In 1997, the company broke into overseas markets installing warehouses in Brazil, France and Italy and nowadays has subsidiaries in Spain, France, the Netherlands, Brazil, Chile and Peru.

== Products and services ==
The company designs material handling systems involving automatic movements of the products, improving the productivity rates and the efficiency of the warehouses.

The company develops order picking solutions, automated storage and retrieval systems (AS/RS), conveyor and automated guided vehicles, automated sorting solutions and end of line solutions.
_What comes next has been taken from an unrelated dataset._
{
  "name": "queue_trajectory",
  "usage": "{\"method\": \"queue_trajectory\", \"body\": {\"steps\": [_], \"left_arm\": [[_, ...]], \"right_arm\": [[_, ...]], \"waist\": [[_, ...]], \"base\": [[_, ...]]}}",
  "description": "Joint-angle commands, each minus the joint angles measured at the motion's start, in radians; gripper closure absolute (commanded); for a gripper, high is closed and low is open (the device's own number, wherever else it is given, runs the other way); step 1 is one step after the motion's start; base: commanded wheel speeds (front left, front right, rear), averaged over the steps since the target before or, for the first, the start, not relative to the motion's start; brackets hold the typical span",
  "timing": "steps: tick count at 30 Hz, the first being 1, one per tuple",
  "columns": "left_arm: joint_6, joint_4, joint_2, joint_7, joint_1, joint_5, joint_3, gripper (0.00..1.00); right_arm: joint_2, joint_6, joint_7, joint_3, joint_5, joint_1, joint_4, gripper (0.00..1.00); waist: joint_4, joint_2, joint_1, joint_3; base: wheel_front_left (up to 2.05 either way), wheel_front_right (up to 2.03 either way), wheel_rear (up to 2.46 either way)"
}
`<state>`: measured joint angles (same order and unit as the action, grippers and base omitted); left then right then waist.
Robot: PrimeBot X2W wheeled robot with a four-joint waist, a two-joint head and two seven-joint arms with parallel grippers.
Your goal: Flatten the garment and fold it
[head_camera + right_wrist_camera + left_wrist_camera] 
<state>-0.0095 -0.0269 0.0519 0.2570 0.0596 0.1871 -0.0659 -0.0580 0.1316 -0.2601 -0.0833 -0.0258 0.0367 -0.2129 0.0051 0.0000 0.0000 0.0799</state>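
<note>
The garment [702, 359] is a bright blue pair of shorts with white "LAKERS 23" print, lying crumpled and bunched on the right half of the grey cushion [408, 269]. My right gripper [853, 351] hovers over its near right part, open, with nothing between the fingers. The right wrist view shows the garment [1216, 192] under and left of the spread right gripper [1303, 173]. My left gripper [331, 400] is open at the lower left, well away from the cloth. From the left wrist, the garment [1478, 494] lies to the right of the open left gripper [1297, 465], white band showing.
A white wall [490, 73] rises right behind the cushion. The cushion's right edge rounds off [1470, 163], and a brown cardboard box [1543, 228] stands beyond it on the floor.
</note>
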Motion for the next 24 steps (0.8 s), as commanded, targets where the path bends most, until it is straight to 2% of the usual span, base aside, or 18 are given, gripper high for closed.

ULMA Handling Systems offers from logistics consulting, planning, design to after sales service.

In addition, the company provides warehouse management software which guarantees the optimization and optimum control of all the movements of the goods that are located into the warehouse.
It also offers baggage handling solutions, designing and developing integral solutions and health logistics solutions, such as storage of medication and its dispensing.